Limitations of Prior Work

Conflict between lip-sync and body motion: Existing methods tend to sacrifice natural body motion in pursuit of precise lip synchronization, or vice versa.

Poor temporal consistency in long videos: Long video generation suffers from motion jitter and abrupt transitions, with no guarantee of temporal coherence.

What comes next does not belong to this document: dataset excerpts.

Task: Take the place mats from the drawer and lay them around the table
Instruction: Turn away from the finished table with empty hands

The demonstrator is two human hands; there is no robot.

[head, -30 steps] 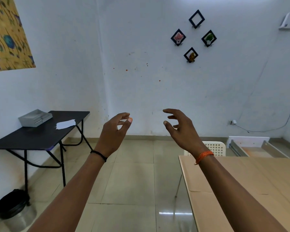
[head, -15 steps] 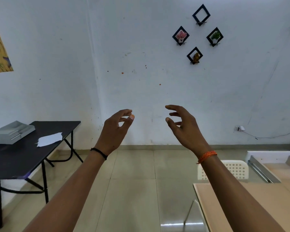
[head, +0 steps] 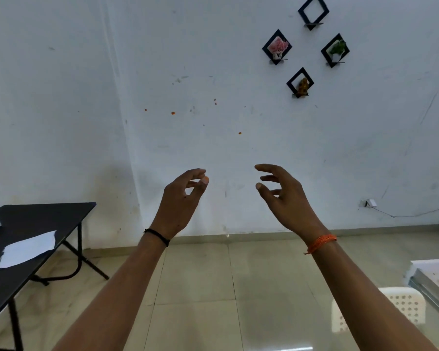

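Observation:
Both my arms are raised in front of a white wall. My left hand (head: 180, 201), with a black band on the wrist, hangs in the air with loosely curled fingers and holds nothing. My right hand (head: 284, 198), with an orange thread on the wrist, is level with it, fingers relaxed and spread, also holding nothing. A white drawer unit (head: 431, 272) with a metal rail shows at the lower right edge. No place mats are in view, and the wooden table is out of the frame.
A black folding table (head: 43, 219) stands at the left with a white sheet of paper (head: 28, 249) on it. A white perforated plastic chair (head: 406, 307) sits at the lower right. Several small diamond wall shelves (head: 300, 82) hang high on the wall. Tiled floor lies between.
The view has swung up and to the right: the black table slid left, the wooden table dropped out of the frame. Both hands stay raised in the same relaxed pose.

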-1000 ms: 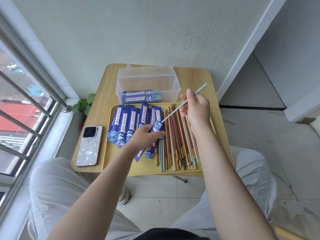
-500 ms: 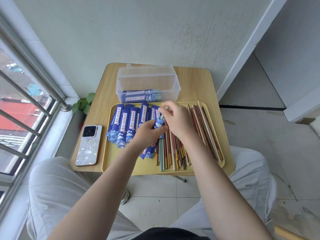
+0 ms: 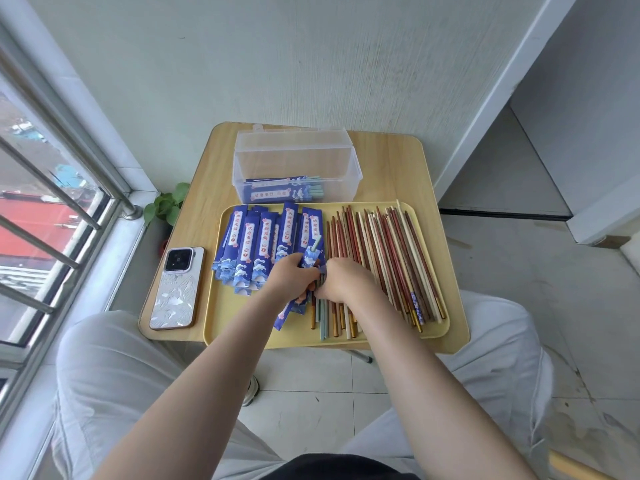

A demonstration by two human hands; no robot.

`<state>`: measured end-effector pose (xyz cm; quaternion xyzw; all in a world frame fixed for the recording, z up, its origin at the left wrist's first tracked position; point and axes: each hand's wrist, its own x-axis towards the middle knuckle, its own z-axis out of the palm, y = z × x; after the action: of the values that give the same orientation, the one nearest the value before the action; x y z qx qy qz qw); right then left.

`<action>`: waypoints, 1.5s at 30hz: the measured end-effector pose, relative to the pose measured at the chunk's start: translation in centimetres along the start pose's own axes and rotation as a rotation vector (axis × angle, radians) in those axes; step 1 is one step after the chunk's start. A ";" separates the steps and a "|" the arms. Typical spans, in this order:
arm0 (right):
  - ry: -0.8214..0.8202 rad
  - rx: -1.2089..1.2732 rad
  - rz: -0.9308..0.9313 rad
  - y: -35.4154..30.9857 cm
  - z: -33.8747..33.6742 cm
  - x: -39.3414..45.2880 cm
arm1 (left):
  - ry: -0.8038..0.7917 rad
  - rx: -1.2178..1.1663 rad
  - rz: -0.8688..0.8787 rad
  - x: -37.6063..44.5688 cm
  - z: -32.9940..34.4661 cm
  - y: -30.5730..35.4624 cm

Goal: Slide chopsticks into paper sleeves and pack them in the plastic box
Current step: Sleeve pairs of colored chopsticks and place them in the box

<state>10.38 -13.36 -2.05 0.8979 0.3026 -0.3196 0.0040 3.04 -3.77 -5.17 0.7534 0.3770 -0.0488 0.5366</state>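
My left hand (image 3: 289,277) grips a blue paper sleeve (image 3: 309,263), pale green chopstick (image 3: 316,242) protruding. My right hand (image 3: 344,282) curls among loose chopsticks (image 3: 381,258) on the yellow tray (image 3: 446,327). Beyond the tray: clear plastic box (image 3: 298,168) holding sleeved pairs.

pale textured wall (image 3: 311,64) behind; small wooden table (image 3: 388,168) against it; barred window (image 3: 52,220) at left, daylight; potted plant (image 3: 166,206) by sill; grey tiled floor (image 3: 502,271); white door frame (image 3: 512,81) at right.
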 end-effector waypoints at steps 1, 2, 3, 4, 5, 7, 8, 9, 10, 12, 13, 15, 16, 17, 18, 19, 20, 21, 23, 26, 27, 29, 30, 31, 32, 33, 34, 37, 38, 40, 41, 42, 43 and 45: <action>-0.018 -0.036 0.007 -0.1 0.0 0.0 | 0.023 0.009 0.003 0.1 0.0 -0.2; -0.038 -0.069 0.012 -0.2 -0.2 0.0 | 0.037 0.018 0.005 0.2 -0.1 -0.4; -0.055 -0.093 0.023 -0.3 -0.3 0.0 | 0.039 0.029 0.004 0.2 -0.2 -0.5; -0.062 -0.104 0.036 -0.3 -0.3 0.0 | 0.030 0.040 0.002 0.2 -0.2 -0.6; -0.054 -0.103 0.047 -0.3 -0.3 0.1 | 0.020 0.050 0.000 0.2 -0.1 -0.7; 0.002 -0.088 0.057 -0.4 0.0 0.3 | 0.014 0.082 0.003 0.2 0.0 -1.0; 0.035 -0.092 0.059 -0.6 0.2 0.3 | 0.021 0.102 0.012 0.2 0.1 -1.1; 0.063 -0.105 0.063 -0.8 0.4 0.1 | 0.029 0.116 0.019 0.3 0.1 -1.3; 0.086 -0.122 0.065 -0.9 0.5 0.0 | 0.035 0.123 0.021 0.4 0.1 -1.4; 0.117 -0.151 0.058 -1.2 0.8 -0.2 | 0.031 0.126 0.018 0.5 0.1 -1.4; 0.123 -0.160 0.054 -1.3 0.9 -0.2 | 0.028 0.128 0.015 0.5 0.1 -1.4; 0.118 -0.159 0.060 -1.5 1.0 -0.1 | 0.028 0.131 0.011 0.3 0.1 -1.3; 0.113 -0.150 0.070 -1.5 1.1 0.0 | 0.030 0.128 0.009 0.2 0.1 -1.3; 0.111 -0.136 0.078 -1.6 1.2 0.1 | 0.030 0.124 0.005 0.2 0.1 -1.3; 0.113 -0.119 0.086 -1.7 1.3 0.1 | 0.031 0.124 0.002 0.3 0.1 -1.3; 0.118 -0.102 0.093 -1.8 1.3 0.1 | 0.033 0.128 -0.001 0.3 0.1 -1.3; 0.122 -0.085 0.100 -1.9 1.4 0.1 | 0.035 0.136 -0.001 0.3 0.1 -1.3; 0.124 -0.066 0.105 -1.9 1.4 0.1 | 0.038 0.144 0.001 0.4 0.1 -1.3; 0.130 -0.031 0.113 -1.9 1.3 0.1 | 0.038 0.152 0.003 0.3 0.1 -1.2; 0.149 0.075 0.129 -1.2 0.8 -0.2 | 0.028 0.131 -0.005 0.2 0.1 -1.2; 0.176 0.120 0.131 -0.8 0.5 -0.4 | 0.027 0.117 -0.008 0.2 0.0 -1.2; 0.263 0.190 0.116 0.0 -0.3 -0.8 | 0.032 0.085 0.001 0.2 0.0 -1.2; 0.314 0.216 0.095 0.3 -0.9 -1.1 | 0.035 0.065 0.011 0.2 0.0 -1.2; 0.368 0.249 0.063 0.7 -1.4 -1.3 | 0.038 0.037 0.023 0.2 0.0 -1.2; 0.429 0.294 0.028 1.0 -2.0 -1.4 | 0.038 0.002 0.032 0.1 0.1 -1.1; 0.494 0.355 0.002 1.2 -2.5 -1.5 | 0.037 -0.034 0.035 0.0 0.1 -1.0; 0.563 0.437 -0.015 1.3 -3.0 -1.4 | 0.038 -0.064 0.037 -0.1 0.1 -0.9; 0.763 0.748 -0.070 1.5 -4.2 -1.0 | 0.035 -0.132 0.046 -0.6 -0.2 -0.3; 0.829 0.824 -0.088 1.5 -4.6 -1.0 | 0.031 -0.152 0.046 -0.7 -0.2 -0.1; 0.965 0.900 -0.116 1.6 -5.1 -1.0 | 0.026 -0.190 0.040 -0.8 -0.4 0.1; 1.021 0.935 -0.131 1.6 -5.3 -1.0 | 0.025 -0.205 0.035 -0.9 -0.5 0.3; 1.057 0.983 -0.145 1.7 -5.5 -1.0 | 0.023 -0.217 0.030 -1.0 -0.6 0.4; 1.069 1.045 -0.152 1.7 -5.6 -1.0 | 0.021 -0.223 0.027 -1.0 -0.6 0.4; 1.051 1.140 -0.145 1.7 -5.7 -1.0 | 0.009 -0.224 0.031 -1.3 -0.7 0.6</action>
<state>13.94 -14.09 2.72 0.7731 0.1117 0.0422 -0.6229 2.23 -3.95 -3.83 0.6946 0.3708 0.0052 0.6164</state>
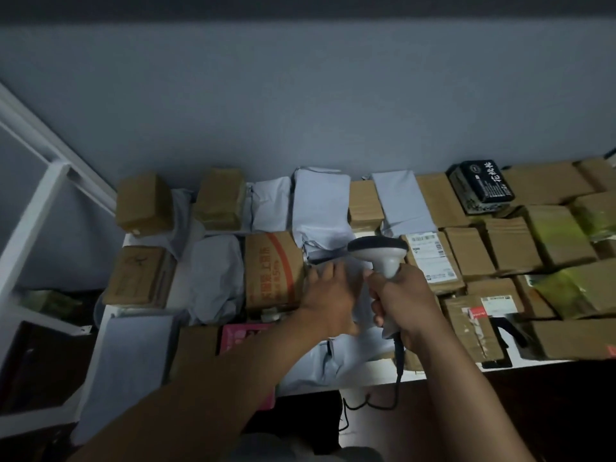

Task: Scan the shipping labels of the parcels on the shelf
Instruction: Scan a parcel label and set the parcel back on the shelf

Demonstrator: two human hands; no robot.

Limited multi-character support: Most existing methods support only single-person animation. The few that support multiple characters (e.g., MultiTalk, HunyuanVideo-Avatar) require constructing multi-speaker datasets and substantially modifying model architectures, making them resource-intensive and non-scalable.

Root Cause

How can high-quality multi-character audio-driven animation be achieved without building multi-person datasets or modifying model architectures? How can lip synchronization, motion naturalness, and long-term temporal consistency be simultaneously addressed?

Starting Point

The paper leverages the large-scale video diffusion model Wan2.1 as a backbone and addresses the above challenges through three design levels: a LoRA strategy for long video generation, DPO reward feedback for lip-sync and motion quality, and training-free Mask-CFG inference for multi-character support.

Method

Overall Architecture

The framework is built upon the Wan2.1 video diffusion model and comprises three core components:

  1. LoRA-based long video generation strategy
  2. Partial parameter update + DPO reward feedback training
  3. Mask-CFG training-free multi-character inference

Key Designs

1. LoRA-based Long Video Generation

Function: Addresses a problem specific to Wan2.1's long video generation—its \(1+T\) input format processes the first frame independently, causing forgetting and drift in long videos.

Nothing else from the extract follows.